(Source data)
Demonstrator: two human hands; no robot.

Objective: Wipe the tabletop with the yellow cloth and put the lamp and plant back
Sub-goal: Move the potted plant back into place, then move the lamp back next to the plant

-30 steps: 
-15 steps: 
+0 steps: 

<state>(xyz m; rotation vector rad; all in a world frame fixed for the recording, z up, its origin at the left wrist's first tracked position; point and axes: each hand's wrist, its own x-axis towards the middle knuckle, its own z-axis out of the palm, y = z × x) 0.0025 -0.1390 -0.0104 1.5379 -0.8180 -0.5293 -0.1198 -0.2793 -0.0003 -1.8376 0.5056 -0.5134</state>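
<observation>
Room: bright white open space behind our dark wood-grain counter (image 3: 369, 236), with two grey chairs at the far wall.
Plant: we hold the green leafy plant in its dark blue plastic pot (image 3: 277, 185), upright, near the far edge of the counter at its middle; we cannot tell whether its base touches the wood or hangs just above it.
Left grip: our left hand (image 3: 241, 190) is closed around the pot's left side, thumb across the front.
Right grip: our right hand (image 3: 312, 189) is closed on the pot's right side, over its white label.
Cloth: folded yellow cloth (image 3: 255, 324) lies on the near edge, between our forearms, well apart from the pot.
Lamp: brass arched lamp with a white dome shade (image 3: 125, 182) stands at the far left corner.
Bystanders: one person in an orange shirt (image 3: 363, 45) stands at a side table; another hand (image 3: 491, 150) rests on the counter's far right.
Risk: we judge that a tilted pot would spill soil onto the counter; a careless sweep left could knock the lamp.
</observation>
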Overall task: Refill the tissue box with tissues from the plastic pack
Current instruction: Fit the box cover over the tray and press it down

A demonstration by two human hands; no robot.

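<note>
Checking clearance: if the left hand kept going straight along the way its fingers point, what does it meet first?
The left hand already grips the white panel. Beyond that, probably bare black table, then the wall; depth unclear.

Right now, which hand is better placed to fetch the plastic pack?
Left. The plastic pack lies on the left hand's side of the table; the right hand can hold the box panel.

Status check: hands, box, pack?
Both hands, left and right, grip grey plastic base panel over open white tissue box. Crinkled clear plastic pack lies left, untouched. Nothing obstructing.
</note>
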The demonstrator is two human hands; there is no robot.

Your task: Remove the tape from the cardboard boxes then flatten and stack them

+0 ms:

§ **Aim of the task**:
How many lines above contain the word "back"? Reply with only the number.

§ **Task result**:
2